HTTP notes
From Helpful
| For more webdev-related articles, see the webdev category. Among the more interesting are general webdev notes, Javascript related notes, CSS notes, browser peculiarities, jQuery |
| This article/section is a stub — probably a pile of half-sorted notes and assertions some of which may well be wrong, and not verified as a whole. Feel free to add or refine. |
Contents |
Extent of response and connection, persistent and pipelining connections
| This article/section is a stub — probably a pile of half-sorted notes and assertions some of which may well be wrong, and not verified as a whole. Feel free to add or refine. |
Persistent connections, a.k.a. keepalive: allows a series of request/response pairs on the same connection. Avoids having more TCP connections and more latency for the case where you want many objects transferred from the same server. (Often disconnected after one or a few minutes)
Pipelining: persistent connections without the requirement for things to happen in series, meaning many requests can be sent (often ending up in the same TCP packet, even) and many reponses can be received at once (...in in the same order as requested).
Pipelining is not negotiated. Clients may simply try to pipeline requests on a persistent connection, but should be able to detect failure (usually because the client assumed a persistent connection when it was not), and be prepared to make a new connection and not try to pipeline on that. There are some further limitations. (See e.g. RFC 2616, section 8.1.2.2).

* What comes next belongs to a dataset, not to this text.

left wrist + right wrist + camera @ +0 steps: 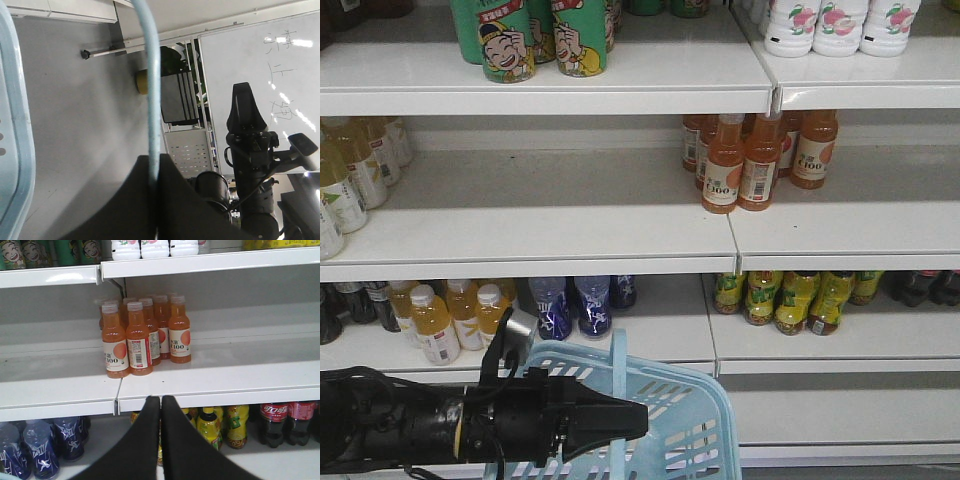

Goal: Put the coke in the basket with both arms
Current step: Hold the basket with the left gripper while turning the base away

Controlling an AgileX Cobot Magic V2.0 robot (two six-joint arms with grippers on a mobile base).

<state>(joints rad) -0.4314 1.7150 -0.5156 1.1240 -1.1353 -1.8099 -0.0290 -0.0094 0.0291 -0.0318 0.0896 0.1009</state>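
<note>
Red-labelled coke [272,422] stands in the lowest row, just right of the yellow bottles [210,427], untouched. The right pincer [161,400] is pressed together and empty, aimed higher, at the orange bottles [140,337]. The left pincer [640,420] pinches the handle of the basket [705,400]. Reaching is the step in hand. Next, the right pincer should drop, shift rightward and spread.

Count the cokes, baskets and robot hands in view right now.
Cokes, red-labelled, right wrist view: 2
Basket: 1
Hands: 2, left hand and right hand
Total: 5
</note>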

There are a number of HTTP 1.1 servers and HTTP 1.1 proxies that have limited or broken support for pipelining (or, in the case of some proxies, even for persistent connections), so some browsers selectively enable pipelining, and some disable it outright.
In HTTP 1.0, persistent connections should not be assumed, only used on specific negotiation. Unless they did negotiate it, HTTP 1.0 clients simply read until end of stream; a closed connection marked the end of the request and its body. With persistent connections and pipelining (HTTP 1.1), that approach won't work. Since in HTTP HTTP 1.1 persistent connections are the default type, servers must support it may assume persistent connections unless talking to a HTTP 1.0 client(verify), or talking to a HTTP 1.1 client that has signalled not supporting/wanting them by including a Connection: close header in its first request (which is also the only way the protocol itself supports disconnection; in general, both HTTP 1.1 server and client can choose to disconnect between requests).
HTTP 1.0 can negotiate persistent connections using:
Connection: keep-alive
If the server sends back this same header in the response, that is a signal that the server leaves the connection open and signals the client that this is a persistent connection.
It is expected of HTTP 1.1 servers to close any connection after it sends a response for which the client can't know where it ends. (Which depends mostly on presence/absence of Content-Length header in the response, the request's http version, its request headers, the response code we'll send)
As to Content-Length
(See e.g. RFC 2616, section 4.4)
When you have multiple transfers on a connection, transfers must somehow exactly imply their own length or their end.
The (slightly over-)simplified summary is that for responses that may carry a body (exceptions include 1xx, 204, 304 responses, among others) this means a Content-Length should be set.
Use of Transfer-encoding: chunked (which all HTTP 1.1 servers are required to understand) will also work, but does require both ends to be HTTP 1.1, so arguably this shouldn't be the only thing that you rely on.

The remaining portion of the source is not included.